*Work to be completed*. Extract each line holding the word "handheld" from the entries.
——————
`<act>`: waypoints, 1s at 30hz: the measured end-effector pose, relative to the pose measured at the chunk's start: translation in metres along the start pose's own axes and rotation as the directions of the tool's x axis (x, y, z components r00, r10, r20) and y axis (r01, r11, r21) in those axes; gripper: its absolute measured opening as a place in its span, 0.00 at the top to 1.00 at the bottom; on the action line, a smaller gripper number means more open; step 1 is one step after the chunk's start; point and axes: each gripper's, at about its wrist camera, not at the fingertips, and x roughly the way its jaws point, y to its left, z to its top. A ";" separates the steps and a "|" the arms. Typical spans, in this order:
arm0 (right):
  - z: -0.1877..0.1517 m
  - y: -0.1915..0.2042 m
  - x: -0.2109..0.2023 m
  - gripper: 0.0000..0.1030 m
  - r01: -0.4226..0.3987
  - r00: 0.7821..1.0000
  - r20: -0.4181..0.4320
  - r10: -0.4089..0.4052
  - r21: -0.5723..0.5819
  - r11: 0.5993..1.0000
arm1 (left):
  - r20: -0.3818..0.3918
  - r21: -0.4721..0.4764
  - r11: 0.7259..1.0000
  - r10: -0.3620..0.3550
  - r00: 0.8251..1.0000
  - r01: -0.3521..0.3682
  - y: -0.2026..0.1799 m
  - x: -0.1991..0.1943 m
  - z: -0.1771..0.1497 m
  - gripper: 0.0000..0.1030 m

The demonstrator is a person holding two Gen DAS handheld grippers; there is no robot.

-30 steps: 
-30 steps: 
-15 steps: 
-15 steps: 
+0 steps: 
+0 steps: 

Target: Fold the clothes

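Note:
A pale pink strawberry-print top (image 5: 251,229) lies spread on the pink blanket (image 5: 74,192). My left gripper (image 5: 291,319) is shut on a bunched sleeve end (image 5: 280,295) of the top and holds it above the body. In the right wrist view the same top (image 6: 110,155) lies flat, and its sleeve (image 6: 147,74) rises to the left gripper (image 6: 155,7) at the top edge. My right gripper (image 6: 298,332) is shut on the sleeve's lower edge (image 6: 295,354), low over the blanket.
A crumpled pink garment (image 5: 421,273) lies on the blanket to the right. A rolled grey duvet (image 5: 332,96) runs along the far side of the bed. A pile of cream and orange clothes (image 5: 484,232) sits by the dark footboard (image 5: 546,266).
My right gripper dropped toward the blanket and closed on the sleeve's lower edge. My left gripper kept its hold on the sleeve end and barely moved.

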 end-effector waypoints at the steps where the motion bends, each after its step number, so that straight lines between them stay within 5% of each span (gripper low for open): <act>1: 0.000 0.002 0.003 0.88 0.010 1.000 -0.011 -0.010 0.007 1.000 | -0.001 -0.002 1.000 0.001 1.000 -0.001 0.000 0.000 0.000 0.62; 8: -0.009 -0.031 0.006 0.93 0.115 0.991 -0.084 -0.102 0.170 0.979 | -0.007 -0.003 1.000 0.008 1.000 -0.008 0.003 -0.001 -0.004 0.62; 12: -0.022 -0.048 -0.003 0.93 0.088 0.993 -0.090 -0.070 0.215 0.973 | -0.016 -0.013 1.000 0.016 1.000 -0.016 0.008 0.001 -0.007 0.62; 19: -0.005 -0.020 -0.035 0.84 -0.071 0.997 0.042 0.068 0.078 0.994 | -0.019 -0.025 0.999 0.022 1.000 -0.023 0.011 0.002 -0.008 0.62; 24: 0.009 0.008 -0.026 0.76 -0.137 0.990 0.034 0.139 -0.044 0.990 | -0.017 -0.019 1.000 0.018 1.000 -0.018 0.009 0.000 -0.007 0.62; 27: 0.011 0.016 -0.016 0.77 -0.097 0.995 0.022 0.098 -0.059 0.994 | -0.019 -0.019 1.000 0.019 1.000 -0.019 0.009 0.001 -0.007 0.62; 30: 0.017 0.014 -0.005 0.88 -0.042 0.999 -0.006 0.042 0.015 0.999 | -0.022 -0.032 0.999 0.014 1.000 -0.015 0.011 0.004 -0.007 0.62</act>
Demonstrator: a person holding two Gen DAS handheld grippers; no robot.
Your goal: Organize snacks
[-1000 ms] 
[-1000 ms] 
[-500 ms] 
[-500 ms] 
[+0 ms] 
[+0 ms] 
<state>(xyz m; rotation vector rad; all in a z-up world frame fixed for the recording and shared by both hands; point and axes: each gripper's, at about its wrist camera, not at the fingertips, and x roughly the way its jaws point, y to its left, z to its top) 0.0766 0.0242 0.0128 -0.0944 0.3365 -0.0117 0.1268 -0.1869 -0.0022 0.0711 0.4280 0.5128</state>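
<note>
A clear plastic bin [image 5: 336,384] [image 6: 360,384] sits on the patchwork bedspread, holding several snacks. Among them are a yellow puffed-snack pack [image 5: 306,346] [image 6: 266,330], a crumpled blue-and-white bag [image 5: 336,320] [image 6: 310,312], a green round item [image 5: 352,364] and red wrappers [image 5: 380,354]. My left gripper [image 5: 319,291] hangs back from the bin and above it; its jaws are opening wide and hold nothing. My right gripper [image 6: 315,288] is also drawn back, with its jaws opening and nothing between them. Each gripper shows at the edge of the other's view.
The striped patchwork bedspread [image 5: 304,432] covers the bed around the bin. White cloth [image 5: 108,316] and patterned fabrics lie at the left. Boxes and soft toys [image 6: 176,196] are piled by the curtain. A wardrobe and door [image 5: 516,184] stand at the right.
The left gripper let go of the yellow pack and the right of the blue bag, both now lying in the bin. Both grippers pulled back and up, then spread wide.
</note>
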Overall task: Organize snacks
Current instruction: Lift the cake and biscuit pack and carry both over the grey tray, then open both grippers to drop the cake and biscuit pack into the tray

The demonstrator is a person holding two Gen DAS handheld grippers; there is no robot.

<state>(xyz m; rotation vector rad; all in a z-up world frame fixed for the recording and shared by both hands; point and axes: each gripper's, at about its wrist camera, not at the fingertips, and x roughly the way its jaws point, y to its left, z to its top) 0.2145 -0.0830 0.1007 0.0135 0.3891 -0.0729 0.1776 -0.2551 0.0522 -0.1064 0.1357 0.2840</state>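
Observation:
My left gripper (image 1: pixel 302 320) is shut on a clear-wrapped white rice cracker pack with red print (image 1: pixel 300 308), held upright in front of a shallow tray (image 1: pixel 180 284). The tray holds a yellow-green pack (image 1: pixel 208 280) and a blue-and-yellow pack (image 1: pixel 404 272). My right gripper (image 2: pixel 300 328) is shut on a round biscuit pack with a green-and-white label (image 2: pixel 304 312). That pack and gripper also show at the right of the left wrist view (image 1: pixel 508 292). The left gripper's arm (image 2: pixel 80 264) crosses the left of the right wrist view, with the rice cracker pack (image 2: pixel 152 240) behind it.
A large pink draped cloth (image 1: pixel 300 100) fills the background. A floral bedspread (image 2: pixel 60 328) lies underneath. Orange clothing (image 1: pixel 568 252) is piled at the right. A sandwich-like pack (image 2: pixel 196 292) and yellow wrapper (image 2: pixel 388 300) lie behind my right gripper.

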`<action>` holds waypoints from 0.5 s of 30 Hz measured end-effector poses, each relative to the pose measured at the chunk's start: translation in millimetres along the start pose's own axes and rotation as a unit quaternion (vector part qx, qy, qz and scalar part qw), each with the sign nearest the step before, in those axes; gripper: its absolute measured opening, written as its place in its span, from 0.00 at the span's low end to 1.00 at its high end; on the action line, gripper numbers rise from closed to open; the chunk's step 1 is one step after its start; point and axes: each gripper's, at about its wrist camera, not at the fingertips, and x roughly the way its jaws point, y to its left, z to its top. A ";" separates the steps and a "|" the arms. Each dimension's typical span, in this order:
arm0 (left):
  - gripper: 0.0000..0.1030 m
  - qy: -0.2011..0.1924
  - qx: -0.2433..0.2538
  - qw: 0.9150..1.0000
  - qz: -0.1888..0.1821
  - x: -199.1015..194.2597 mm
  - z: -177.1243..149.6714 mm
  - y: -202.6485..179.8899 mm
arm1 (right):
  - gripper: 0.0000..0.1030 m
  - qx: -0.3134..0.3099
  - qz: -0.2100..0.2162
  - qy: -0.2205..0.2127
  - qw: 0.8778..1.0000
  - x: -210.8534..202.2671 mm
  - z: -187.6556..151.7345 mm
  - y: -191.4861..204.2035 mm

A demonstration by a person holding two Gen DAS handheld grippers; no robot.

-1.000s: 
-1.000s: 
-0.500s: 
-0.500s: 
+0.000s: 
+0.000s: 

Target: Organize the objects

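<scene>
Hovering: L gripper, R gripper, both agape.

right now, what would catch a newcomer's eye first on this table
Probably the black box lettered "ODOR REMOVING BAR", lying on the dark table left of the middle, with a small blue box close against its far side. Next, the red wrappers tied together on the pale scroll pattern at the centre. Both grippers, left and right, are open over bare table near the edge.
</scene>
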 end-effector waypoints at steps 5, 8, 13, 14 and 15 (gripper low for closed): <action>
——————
*Response area*.
The demonstrator is a person holding two Gen DAS handheld grippers; there is no robot.
Demonstrator: a person holding two Gen DAS handheld grippers; no robot.
The demonstrator is a person holding two Gen DAS handheld grippers; there is no robot.
A demonstration by a person holding two Gen DAS handheld grippers; no robot.

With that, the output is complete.